Lifestyle choices can also affect cognitive function. The importance of exercise, adequate sleep, nutritional supplements, and stress reduction are also discussed. Berger states that the use of low carbohydrate, ketogenic diet therapy research is still in its infancy, and there are no guarantees this approach will work for everyone. She suggests giving the diet and lifestyle changes three months before deciding whether or not there has been improvement.

The information in this book is pointing us in a new direction, which is away from the standard American diet and nutrition advice that has likely exacerbated the development of many diseases including AD. In the Foreword to this book, David Perlmutter, MD, states what is at the root when he says that our food choices interact with our genes for better or worse. Food as instructions to our DNA is something we have some control over, and Berger has well described how and why we should make smarter choices.

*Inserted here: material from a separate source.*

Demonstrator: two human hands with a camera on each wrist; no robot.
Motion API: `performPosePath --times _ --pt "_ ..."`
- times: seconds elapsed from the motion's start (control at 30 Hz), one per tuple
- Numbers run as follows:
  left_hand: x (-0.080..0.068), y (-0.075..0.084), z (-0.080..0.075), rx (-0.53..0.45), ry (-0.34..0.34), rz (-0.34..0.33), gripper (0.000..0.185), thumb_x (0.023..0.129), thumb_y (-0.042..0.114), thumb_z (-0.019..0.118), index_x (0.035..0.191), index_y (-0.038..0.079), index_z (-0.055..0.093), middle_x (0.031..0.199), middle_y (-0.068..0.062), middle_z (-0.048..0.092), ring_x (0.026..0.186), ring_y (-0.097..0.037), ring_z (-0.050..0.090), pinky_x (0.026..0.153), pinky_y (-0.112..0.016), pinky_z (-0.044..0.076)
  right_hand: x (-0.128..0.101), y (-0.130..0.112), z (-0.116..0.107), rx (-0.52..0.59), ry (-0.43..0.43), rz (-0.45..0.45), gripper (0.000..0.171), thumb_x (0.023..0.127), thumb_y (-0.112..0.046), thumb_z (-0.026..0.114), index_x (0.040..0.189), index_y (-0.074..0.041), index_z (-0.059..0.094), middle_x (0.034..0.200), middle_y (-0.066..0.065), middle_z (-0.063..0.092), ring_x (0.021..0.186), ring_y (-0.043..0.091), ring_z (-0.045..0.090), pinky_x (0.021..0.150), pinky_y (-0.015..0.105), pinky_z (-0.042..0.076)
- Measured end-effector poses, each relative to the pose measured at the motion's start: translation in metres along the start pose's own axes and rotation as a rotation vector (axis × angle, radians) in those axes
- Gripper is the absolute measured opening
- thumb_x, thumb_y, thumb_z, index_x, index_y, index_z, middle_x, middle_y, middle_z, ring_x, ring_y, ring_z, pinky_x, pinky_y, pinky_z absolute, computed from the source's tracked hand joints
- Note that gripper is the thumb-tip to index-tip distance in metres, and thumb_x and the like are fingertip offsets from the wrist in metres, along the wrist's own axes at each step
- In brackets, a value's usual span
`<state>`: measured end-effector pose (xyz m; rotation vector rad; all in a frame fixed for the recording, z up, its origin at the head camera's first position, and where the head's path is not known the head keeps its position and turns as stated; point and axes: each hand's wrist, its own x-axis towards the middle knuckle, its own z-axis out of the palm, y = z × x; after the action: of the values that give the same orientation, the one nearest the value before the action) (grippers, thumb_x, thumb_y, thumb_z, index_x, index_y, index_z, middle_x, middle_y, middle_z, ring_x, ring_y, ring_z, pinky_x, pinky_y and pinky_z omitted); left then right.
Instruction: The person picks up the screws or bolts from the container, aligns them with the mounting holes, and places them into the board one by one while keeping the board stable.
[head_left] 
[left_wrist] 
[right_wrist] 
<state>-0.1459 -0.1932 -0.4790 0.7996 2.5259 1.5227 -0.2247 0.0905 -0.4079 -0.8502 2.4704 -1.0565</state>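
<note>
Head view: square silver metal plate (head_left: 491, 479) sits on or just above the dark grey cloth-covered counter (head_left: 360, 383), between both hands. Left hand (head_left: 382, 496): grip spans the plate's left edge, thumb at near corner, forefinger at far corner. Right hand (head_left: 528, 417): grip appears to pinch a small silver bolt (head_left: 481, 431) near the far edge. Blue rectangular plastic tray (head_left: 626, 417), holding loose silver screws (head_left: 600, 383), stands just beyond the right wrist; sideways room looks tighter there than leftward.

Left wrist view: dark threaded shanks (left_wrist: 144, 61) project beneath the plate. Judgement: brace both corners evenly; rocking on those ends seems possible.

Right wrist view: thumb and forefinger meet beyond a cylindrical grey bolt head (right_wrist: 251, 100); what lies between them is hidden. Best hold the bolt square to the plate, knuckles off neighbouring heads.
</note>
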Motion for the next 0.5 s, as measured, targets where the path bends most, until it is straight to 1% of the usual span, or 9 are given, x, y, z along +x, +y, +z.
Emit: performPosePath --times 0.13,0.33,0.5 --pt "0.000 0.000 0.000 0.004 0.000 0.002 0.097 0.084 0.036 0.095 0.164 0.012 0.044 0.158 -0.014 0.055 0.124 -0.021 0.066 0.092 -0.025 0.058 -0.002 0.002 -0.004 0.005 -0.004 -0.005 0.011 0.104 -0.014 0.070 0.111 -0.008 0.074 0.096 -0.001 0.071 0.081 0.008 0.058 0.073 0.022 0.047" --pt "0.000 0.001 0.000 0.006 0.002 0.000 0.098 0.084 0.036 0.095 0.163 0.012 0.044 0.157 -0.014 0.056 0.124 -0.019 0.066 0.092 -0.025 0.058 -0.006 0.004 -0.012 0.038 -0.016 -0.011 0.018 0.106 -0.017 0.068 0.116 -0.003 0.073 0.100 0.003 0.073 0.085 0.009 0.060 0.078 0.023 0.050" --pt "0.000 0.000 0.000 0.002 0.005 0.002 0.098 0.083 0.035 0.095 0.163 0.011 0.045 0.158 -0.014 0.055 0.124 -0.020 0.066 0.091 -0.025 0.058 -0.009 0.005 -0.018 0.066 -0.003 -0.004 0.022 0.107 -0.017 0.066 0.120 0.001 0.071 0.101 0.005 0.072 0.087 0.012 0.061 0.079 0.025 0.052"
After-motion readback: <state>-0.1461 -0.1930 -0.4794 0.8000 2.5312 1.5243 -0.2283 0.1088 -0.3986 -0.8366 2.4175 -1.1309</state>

This well-referenced book has a wealth of information that informs us of the damage to our brains caused by excess carbohydrate intake, which is so common in diets now. Many of the physical processes described are complex, but the author has used metaphors to assist the lay person so that the book is accessible to everyone. Whether the problem is AD or other forms of memory loss and cognitive decline, this book could be a real game-changer.